### Directions
Each line below needs to be restated word for word.

### Dataset section
:::

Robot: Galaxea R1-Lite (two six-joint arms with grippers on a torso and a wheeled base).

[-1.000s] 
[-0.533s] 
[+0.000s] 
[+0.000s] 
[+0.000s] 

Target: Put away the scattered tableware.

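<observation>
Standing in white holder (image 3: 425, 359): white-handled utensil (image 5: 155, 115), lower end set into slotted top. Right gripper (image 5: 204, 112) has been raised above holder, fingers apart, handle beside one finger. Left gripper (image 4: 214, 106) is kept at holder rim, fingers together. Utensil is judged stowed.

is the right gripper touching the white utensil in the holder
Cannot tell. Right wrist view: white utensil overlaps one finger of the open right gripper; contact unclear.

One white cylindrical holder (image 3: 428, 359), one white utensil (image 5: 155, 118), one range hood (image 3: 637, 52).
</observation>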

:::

### Output of the task
Robot: Galaxea R1-Lite (two six-joint arms with grippers on a torso and a wheeled base).

[-1.000s] 
[-0.533s] 
[+0.000s] 
[+0.000s] 
[+0.000s] 

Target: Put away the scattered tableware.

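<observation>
Standing in white holder (image 3: 425, 359): white-handled utensil (image 5: 155, 115), lower end set into slotted top. Right gripper (image 5: 204, 112) has been raised above holder, fingers apart, handle beside one finger. Left gripper (image 4: 214, 106) is kept at holder rim, fingers together. Utensil is judged stowed.

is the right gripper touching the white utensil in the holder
Cannot tell. Right wrist view: white utensil overlaps one finger of the open right gripper; contact unclear.

One white cylindrical holder (image 3: 428, 359), one white utensil (image 5: 155, 118), one range hood (image 3: 637, 52).
</observation>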

The answer given above is complete as it stands.